Quando a órbita nos aborda, quando a cabeça pesa e os irmãos nos percorrem, o sal escorre sem nexo: forma-se a neve que solidifica os teus cabelos. Fear and Loathing, cabelo ao vento: estamos a chegar senhor morcego!! Sons, imagens, sussurros, e os quartos da lua encontrados numa fria noite de Verão. Sofia. Quando o amor corre, rasga a mão ... O ácido mergulha em pingos de sólidas memórias. E lá, a luz do mar que nos olha a fuga dos sentidos, a música que toca a estocada estridente, a menina que ilumina a pista com os seus dentes e serpentes cabelos. Já só os campos de cor única me anestesiam o pensamento, e corro despido, treslouco, oco, e morro no súbito toque subtil da tua voz, menina do depressivo irreal.
A professora com um ar assustado pediu à turma que saísse. O.K! Continuamos amanhã. Até lá! (um sorriso forçado que a ninguém passou indiferente). O Luís, no dia seguinte, não voltou a ler qualquer passagem do seu texto.

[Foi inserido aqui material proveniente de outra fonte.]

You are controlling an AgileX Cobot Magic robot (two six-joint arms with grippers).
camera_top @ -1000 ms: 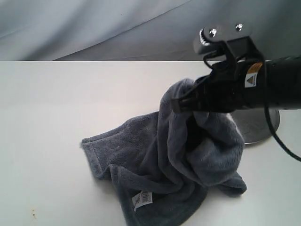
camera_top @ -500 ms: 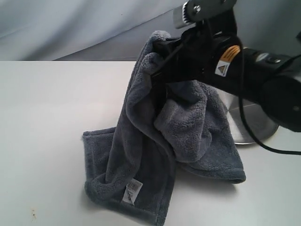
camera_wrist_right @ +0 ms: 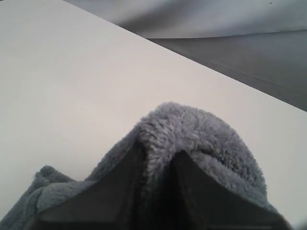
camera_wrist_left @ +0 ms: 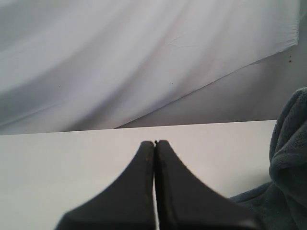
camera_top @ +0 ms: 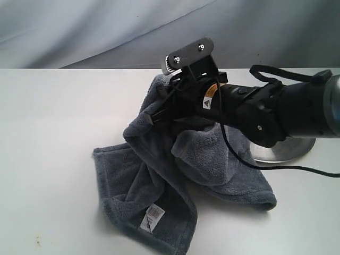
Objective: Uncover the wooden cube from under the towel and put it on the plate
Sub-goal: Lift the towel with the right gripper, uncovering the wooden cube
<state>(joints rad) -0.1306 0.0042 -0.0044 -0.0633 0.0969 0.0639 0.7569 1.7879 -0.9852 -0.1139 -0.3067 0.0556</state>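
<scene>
One white table | grey drape | right gripper pinches towel (left gripper closed)

There is one towel, bearing one small white label, and it lies on one white table. One steel plate shows, partly hidden. The grippers number two: the right gripper and the left gripper, each seen in its own wrist view. The exterior view shows one black arm. One grey backdrop sheet hangs behind.
</scene>
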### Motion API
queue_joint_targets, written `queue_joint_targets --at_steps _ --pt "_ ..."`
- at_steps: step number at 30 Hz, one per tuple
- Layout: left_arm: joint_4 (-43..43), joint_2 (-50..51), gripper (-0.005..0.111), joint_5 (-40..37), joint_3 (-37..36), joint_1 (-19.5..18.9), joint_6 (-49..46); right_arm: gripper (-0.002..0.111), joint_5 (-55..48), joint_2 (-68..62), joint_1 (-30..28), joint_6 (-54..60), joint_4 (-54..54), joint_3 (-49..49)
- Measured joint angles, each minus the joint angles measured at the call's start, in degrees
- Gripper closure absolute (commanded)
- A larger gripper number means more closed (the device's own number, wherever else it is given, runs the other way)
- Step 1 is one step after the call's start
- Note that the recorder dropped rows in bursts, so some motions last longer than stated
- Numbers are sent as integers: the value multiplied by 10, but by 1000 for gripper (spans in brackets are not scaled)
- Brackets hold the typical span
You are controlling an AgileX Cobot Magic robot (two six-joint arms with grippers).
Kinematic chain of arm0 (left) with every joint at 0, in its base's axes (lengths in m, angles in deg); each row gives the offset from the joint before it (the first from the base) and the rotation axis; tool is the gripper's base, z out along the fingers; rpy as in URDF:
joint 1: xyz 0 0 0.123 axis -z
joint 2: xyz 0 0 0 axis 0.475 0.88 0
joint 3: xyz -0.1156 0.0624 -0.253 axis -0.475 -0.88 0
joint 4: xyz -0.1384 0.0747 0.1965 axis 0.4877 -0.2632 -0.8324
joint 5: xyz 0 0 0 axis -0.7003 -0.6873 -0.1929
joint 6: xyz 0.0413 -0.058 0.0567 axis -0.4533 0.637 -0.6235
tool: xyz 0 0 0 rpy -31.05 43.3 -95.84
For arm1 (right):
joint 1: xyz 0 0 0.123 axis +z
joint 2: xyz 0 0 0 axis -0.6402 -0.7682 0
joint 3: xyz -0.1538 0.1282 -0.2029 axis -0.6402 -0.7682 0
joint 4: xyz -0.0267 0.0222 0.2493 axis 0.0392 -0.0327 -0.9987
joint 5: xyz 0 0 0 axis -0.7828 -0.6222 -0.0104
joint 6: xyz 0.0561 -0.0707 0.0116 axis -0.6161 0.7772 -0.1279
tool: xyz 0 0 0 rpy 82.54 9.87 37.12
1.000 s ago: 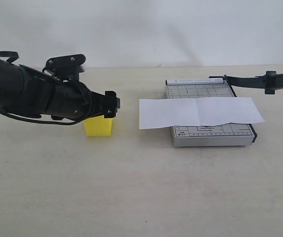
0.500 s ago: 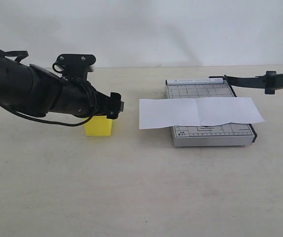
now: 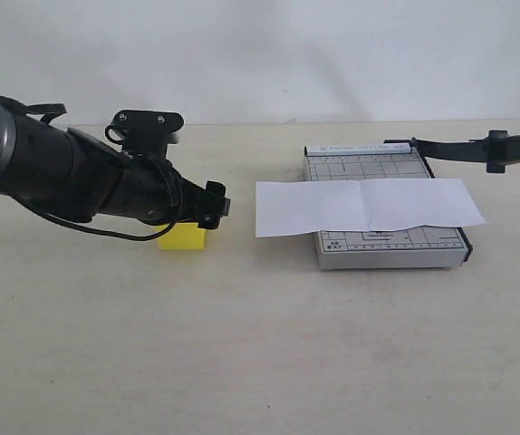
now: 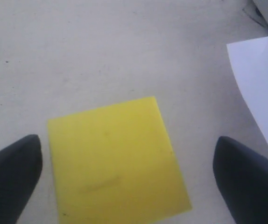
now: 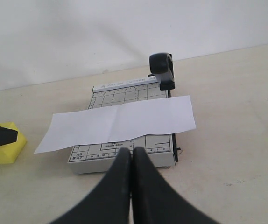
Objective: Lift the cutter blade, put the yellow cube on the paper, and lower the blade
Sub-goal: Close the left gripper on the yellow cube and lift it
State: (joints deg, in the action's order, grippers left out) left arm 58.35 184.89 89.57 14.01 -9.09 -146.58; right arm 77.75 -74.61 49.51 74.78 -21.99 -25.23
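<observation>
Left jaws wide apart astride yellow cube [image 4: 115, 163]; right jaws tight together.

Counter [image 3: 260, 362]: pale cream, matte, with faint scuffs and a few tiny dark specks. Wall [image 3: 260, 54]: plain off-white and bare, rising straight from the counter's far edge. The seam between them is a soft straight line. Light is soft and even, with the wall greyer higher above the counter. Shadows on the counter are weak and diffuse.
</observation>
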Motion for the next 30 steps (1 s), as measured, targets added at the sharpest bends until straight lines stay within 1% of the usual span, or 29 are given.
queue_joint_targets --at_steps 10,11,13,16,17,19,20,21,30 --pt "0 14 15 17 0 0 4 108 0 0 0 0 0 0" --pt "0 14 15 15 0 0 13 108 0 0 0 0 0 0" --pt "0 14 21 13 0 0 34 108 0 0 0 0 0 0" --pt "0 19 43 12 0 0 43 108 0 0 0 0 0 0" --pt "0 20 57 10 0 0 43 108 0 0 0 0 0 0" --pt "0 22 76 7 0 0 45 108 0 0 0 0 0 0" --pt "0 22 92 4 0 0 45 108 0 0 0 0 0 0" --pt "0 22 101 -3 0 0 45 108 0 0 0 0 0 0" --pt "0 7 102 -71 2 0 45 108 0 0 0 0 0 0"
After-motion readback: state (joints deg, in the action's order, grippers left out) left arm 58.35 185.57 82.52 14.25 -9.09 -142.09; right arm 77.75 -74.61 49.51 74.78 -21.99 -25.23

Subjugada sob o forte poder das estrelas, deitada sobre o fino manto onde começa o vasto oceano, Sofia jogava com as contracções da sua mente. E ela fazia-o constantemente. Largada sobre aquela areia desértica que inspirava o soltar de um subconsciente alucinado. Sofia vivia sozinha. Compreendo-a agora (tarde de mais!), apenas queria viver, talvez sobreviver. No entanto, os consumos eram excessivos, violentas alucinações periódicas capazes de fazer tremer, temer, voar e soltar as feras da decadência inultrapassável. Naquela noite perfumada e extasiada, como que cúmplice de uma tragédia eminente, Sofia não parecia a mesma. Totalmente sóbria, afastava-se vorazmente de todos os seus amigos. E chorava. Compulsivamente! Visão sublime e aterradora! Indecisão. Mal me viu, Sofia correu pela bruma. As mais variadas divagações rodopiaram-me o pensamento ... exagero ou talvez amor. Arrepios profundos e desenfreados percorreram-me. Fugi. Algumas horas depois, junto aos destroços de vidro brilhante, apreciava o efeito que o farol emitia sobre o habitat desconhecido. Nessa altura, alguém perguntou por Sofia. Acordaram os meus olhos, corri dali e guiaram-me as estrelas. Encontrei Sofia deitada. As ondas aproximavam-se, mas inerte, Sofia ficava. Eu, ao longe, mergulhava numa hesitação que me matava. Passaram-se horas. Foi então que ela se dirigiu ao mar. Gelei. Sofia entrou nas águas e não voltou a sair. Os meus mergulhos foram infrutíferos. Jamais foi vista nos dias que se seguiram. O seu cadáver não foi encontrado. Sei apenas que nasci naquela noite. De morte e apaziguamento. E choro mudo o facto de não sentir tal vontade.
- Obrigado por leres para mim - disse Maria, com um brilho sincero nos olhos. E um sorriso repleto de paixão.